How to use identify visually similar images using hashing

Picture by Ben Weber, Unsplash.

13 minutes to read

Image hashing (or image fingerprinting) is a technique that is used to convert an image to an alphanumeric string. While this might sound somewhat pointless, it actually has a number of practical applications and it can make a useful feature in certain machine learning models.

Image hashing has two main uses: it lets you detect identical or visually similar images, and it lets you store the image fingerprint so you don’t need to reload each image to check it.

It’s commonly applied to the detection of copyright infringement in both images and video stills, by detecting identical image hashes from a copyright owner to that on other websites. However, it can also be used as a content-based image retrieval (or CBIR) query in reverse image search engines, product matching algorithms and other things.

I recently applied image hashing to create a feature in a model for identifying potentially fraudulent listings on eBay Motors. I’d spotted that some fraudsters were stealing images from legitimate sellers and posting fraudulent listings for the same cars. My model detected the potentially fraudulent listings when the same images were posted by other sellers and added this as a feature to help the model classify fraudulent from non-fraudulent listings.

How does image hashing work?

Hashing functions convert images to short alphanumeric strings that represent the uniqueness of the image. As the hashes are small and text-based strings, like e7643c330f0f0f0f, they can be stored without taking up lots of room and they can be searched and compared at speed.

However, unlike the commonly used MD5 or SHA hashes we use on text strings, image hashes are designed to be able to handle images that have been resized, rotated, scaled, recoloured, or have noise or watermarks upon them. So while MD5 or SHA would give you a different hash for images treated in different ways, image hashing would give you similar or identical hashes for images that have been manipulated slightly.

There are a number of different image hashing functions you can use for detecting duplicate or similar images, including average hashing (aHash), perceptual hashing (pHash), difference hashing (dHash), Haar wavelet hashing (wHash), and HSV color hashing.

They work in slightly different ways, but most of them convert the image to greyscale first, as removing the colours makes the process quicker and means that images with adjusted colours won’t throw the algorithm off.
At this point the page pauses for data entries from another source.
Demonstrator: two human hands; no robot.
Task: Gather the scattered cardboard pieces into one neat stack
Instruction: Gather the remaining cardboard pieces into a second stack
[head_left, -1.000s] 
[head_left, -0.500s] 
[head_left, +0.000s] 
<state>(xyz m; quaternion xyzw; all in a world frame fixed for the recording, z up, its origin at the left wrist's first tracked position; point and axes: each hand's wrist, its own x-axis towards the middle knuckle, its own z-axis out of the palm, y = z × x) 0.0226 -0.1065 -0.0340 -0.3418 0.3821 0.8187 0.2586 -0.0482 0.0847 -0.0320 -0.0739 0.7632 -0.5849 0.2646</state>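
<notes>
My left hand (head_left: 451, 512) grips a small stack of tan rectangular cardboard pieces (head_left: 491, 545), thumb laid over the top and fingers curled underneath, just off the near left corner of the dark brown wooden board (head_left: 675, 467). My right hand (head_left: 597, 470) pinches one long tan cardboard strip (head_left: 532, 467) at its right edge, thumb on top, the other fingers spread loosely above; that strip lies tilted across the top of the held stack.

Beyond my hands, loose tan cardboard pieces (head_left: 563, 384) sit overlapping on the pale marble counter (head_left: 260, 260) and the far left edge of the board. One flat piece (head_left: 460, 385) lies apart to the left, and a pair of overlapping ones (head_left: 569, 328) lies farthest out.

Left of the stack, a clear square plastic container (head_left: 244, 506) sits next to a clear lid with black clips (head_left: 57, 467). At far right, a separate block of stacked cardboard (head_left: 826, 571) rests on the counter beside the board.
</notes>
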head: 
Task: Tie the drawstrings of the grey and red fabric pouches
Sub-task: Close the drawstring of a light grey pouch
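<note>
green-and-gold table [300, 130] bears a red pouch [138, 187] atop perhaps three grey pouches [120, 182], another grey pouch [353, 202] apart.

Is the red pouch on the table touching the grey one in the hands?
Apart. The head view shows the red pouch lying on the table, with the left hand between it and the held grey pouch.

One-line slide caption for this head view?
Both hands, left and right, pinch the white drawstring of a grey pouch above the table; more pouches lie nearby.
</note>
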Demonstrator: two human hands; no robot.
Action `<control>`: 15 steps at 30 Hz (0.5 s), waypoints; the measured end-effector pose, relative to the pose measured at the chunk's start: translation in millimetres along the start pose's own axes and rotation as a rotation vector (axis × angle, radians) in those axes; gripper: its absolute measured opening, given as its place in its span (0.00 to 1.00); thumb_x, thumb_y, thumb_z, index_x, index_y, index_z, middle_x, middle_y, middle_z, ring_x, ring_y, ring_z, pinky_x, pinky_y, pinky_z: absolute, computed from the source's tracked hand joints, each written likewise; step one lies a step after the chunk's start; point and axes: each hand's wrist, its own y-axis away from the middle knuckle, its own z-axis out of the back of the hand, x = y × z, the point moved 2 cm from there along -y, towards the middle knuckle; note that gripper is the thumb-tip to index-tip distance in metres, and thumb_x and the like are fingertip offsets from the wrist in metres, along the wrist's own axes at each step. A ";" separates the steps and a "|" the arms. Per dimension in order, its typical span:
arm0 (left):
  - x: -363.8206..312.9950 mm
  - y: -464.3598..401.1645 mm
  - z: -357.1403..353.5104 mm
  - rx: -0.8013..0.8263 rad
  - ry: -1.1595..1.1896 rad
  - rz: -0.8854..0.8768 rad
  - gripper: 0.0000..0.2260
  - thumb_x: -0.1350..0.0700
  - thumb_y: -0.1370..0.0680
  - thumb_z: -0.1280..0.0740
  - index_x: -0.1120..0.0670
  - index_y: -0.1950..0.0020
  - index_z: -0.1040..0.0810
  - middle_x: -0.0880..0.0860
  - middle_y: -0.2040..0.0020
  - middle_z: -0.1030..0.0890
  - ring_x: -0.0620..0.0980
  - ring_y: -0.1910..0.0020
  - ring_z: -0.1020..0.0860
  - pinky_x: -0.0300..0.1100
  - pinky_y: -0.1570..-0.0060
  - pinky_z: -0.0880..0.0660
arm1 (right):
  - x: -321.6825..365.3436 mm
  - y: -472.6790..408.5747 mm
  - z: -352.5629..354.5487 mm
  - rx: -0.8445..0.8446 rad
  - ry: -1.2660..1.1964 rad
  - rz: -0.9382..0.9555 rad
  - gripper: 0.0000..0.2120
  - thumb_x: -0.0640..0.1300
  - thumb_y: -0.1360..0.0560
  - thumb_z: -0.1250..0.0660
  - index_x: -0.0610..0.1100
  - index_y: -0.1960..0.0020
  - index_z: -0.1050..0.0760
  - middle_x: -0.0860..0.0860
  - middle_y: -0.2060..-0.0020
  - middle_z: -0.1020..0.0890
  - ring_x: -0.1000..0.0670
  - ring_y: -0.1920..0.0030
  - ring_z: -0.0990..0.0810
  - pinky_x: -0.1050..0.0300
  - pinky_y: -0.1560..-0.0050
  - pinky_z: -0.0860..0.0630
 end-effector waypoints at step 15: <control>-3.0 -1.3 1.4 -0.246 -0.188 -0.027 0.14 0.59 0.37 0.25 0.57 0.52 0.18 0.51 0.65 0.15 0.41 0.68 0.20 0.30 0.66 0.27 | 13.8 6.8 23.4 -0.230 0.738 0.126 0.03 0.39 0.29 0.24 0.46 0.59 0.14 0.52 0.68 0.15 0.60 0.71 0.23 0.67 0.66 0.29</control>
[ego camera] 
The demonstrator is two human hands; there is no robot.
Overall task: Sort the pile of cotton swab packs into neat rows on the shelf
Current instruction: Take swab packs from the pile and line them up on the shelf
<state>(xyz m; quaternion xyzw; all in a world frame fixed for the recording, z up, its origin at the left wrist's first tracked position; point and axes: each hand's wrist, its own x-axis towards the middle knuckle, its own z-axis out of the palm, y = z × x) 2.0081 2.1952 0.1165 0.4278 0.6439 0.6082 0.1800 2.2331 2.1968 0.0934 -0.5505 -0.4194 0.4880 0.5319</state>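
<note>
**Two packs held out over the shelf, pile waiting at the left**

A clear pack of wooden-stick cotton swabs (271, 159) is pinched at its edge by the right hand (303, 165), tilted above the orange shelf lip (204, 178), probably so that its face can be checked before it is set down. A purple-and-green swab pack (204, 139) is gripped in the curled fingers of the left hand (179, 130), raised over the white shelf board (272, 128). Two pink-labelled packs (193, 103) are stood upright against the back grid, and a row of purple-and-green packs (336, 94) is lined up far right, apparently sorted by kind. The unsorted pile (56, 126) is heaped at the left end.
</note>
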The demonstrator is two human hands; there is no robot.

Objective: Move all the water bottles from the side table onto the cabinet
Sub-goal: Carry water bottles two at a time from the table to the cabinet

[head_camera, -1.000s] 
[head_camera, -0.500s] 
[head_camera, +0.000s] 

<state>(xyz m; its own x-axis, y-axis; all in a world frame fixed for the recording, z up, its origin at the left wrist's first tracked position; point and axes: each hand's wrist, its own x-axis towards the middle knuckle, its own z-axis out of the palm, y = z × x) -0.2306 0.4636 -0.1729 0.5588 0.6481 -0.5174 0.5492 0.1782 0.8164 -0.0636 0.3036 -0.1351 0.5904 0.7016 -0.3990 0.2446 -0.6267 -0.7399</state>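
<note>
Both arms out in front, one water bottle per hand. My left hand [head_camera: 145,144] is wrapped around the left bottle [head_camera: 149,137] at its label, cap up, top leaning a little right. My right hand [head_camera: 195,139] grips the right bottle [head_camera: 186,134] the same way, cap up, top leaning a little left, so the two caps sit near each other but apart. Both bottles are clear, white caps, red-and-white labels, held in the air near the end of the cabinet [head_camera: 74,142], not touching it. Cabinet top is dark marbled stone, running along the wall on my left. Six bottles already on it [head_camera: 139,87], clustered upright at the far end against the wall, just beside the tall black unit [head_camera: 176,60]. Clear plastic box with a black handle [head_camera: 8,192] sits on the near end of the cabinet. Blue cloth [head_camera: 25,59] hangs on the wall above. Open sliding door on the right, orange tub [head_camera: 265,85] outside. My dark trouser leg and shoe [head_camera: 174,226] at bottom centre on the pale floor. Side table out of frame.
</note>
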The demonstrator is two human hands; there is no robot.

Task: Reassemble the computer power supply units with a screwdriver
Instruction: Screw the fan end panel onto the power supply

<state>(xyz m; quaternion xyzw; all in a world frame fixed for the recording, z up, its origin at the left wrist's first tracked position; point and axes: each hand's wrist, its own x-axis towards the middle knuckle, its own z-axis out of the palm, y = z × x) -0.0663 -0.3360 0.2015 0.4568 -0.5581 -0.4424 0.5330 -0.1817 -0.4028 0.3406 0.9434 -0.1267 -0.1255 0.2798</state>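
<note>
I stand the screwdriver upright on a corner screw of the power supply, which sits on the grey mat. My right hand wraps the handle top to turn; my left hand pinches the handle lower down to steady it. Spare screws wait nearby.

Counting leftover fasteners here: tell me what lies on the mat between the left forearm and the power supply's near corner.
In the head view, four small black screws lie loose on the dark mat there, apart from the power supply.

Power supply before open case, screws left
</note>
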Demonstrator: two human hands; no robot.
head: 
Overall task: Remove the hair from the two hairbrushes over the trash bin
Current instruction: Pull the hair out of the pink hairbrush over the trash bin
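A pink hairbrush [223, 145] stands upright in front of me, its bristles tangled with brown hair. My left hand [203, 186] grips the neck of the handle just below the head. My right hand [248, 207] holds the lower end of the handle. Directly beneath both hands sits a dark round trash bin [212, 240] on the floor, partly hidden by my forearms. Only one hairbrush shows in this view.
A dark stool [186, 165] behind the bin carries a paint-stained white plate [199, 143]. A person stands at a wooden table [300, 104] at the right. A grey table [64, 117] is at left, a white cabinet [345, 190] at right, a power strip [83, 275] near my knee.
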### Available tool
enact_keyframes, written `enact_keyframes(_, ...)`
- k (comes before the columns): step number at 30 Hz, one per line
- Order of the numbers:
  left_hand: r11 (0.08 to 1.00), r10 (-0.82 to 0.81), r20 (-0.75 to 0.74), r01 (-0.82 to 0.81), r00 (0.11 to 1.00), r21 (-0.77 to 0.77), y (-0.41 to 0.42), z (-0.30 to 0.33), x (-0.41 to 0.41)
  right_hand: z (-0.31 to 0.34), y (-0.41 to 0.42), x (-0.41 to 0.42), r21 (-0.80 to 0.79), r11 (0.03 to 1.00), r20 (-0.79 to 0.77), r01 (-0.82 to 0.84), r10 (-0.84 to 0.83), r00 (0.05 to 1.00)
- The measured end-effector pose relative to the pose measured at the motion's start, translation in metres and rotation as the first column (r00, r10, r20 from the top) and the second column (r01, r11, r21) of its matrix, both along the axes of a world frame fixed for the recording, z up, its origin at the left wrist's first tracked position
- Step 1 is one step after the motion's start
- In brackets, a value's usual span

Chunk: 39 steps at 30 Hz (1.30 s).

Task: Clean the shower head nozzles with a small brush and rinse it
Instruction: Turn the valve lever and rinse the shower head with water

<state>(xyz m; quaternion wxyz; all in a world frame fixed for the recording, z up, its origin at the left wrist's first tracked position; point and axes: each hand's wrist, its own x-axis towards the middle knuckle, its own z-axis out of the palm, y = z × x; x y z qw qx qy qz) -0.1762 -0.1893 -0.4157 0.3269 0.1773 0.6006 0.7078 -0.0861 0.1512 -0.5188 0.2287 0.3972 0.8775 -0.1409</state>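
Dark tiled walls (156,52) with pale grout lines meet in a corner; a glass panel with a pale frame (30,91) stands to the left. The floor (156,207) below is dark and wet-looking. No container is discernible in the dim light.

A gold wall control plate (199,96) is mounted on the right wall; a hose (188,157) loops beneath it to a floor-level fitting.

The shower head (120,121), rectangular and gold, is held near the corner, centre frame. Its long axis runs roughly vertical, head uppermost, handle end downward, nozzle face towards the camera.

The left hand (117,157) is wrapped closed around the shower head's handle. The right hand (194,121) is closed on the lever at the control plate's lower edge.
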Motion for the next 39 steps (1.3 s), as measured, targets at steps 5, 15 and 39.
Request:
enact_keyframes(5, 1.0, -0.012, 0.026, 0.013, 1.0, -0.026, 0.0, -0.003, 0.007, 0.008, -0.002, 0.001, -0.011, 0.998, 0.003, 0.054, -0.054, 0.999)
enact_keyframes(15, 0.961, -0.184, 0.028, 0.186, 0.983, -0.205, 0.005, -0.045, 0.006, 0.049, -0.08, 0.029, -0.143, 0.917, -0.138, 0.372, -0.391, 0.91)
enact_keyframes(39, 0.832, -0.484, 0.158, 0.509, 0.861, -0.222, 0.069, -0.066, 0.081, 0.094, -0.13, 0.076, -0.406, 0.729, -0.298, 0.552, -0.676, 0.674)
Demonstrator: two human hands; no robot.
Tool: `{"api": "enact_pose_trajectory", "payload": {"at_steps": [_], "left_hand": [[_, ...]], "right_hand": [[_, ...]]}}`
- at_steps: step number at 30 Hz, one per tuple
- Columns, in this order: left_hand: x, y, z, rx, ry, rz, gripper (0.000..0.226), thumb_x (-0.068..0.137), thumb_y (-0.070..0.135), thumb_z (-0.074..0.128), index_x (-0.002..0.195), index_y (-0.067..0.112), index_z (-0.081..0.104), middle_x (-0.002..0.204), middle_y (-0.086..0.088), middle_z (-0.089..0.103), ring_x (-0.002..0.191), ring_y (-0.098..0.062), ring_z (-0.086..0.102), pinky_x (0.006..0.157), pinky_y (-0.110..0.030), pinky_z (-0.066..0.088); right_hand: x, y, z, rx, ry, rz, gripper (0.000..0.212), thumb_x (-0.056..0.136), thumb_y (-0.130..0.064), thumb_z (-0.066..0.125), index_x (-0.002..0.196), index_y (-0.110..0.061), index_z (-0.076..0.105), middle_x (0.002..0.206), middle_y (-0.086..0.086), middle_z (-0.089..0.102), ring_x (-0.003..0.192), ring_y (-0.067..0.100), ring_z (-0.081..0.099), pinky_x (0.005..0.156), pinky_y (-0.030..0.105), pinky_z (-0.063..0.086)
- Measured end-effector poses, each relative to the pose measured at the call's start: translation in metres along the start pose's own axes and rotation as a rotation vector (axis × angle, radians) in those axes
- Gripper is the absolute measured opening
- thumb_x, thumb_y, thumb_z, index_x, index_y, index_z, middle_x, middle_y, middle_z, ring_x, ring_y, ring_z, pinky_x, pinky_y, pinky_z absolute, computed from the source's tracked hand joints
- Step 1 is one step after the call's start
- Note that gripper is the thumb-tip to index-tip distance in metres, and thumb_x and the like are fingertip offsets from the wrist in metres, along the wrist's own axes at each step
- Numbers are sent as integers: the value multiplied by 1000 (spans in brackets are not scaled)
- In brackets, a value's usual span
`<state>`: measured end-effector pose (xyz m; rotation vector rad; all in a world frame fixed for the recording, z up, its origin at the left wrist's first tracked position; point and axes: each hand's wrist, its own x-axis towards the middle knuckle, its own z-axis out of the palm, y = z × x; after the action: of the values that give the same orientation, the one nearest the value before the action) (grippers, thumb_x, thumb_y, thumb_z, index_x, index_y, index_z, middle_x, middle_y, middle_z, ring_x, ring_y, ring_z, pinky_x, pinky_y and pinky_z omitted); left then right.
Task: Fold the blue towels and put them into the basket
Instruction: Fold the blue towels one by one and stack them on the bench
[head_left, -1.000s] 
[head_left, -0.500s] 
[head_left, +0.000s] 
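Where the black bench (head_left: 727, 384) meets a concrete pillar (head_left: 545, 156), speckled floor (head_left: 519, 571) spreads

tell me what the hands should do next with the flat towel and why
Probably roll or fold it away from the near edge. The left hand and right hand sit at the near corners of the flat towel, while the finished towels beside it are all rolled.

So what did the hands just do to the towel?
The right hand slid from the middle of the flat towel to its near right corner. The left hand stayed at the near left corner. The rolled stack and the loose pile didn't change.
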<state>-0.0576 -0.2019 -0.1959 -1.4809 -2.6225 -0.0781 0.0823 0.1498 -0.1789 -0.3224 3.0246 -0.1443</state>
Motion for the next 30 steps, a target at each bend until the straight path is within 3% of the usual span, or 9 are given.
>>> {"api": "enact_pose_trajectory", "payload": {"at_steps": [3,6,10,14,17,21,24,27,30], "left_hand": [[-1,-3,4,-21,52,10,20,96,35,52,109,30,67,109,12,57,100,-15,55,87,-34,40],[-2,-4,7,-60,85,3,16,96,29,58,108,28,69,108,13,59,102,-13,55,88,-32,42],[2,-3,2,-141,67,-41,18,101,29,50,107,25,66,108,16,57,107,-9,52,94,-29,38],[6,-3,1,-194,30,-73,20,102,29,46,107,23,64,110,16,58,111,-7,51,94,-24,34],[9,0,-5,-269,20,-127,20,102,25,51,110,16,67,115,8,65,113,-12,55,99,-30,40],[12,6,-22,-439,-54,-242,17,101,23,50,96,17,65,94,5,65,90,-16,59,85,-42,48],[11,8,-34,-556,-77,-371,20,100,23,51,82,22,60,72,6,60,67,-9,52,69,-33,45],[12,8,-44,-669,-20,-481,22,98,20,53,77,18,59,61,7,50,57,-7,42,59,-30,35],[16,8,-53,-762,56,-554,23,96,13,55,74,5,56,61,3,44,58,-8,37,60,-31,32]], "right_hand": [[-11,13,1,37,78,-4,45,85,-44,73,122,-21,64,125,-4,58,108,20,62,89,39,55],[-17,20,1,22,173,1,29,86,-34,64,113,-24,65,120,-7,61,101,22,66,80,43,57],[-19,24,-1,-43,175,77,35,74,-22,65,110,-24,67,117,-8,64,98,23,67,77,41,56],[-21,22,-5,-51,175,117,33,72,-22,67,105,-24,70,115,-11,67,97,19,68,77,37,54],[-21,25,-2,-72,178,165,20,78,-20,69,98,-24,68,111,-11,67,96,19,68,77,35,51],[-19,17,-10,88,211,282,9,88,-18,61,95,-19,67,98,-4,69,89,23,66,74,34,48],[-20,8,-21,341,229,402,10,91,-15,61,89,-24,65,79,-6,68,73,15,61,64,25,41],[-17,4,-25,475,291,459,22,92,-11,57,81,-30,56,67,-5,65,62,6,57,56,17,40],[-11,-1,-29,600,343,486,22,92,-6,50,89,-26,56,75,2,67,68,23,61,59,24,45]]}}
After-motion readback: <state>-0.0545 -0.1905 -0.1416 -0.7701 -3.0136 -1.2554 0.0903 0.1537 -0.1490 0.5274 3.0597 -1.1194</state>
After that they’ll rescale the image to a very small size, typically ignoring the aspect ratio, and then calculate the hash from the pixels in the simplified image grid.

Load the packages

For this project we’re using four main packages. The Requests package is used for fetching remote images, the Pillow or PIL package is used for opening the image files, the ImageHash package is used for calculating image hashes, Pandas is used for displaying the results in dataframes, and iPyPlot is used for displaying the sample images.

import requests
from PIL import Image
import imagehash
import pandas as pd
import ipyplot

Define the images to hash

Next, create a Python list of image URLs to hash. For demonstration purposes, I’ve included a selection of Land Rover Defender images from an eBay listing. Most of these are different, but relatively similar, but a couple of them are identical and are just cropped to different sizes.

images = ['https://i.ebayimg.com/images/g/vOUAAOSwVHle64yO/s-l1600.jpg',
         'https://i.ebayimg.com/images/g/jN8AAOSwxMle64yY/s-l1600.jpg',
         'https://i.ebayimg.com/images/g/3p8AAOSwk2Je64ym/s-l1600.jpg',
         'https://i.ebayimg.com/images/g/qqYAAOSweNle64zN/s-l1600.jpg',
         'https://i.ebayimg.com/images/g/cnkAAOSw~n9e64za/s-l1600.jpg',
         'https://i.ebayimg.com/images/g/3p8AAOSwk2Je64ym/s-l64.jpg',
         'https://i.ebayimg.com/images/g/qqYAAOSweNle64zN/s-l64.jpg']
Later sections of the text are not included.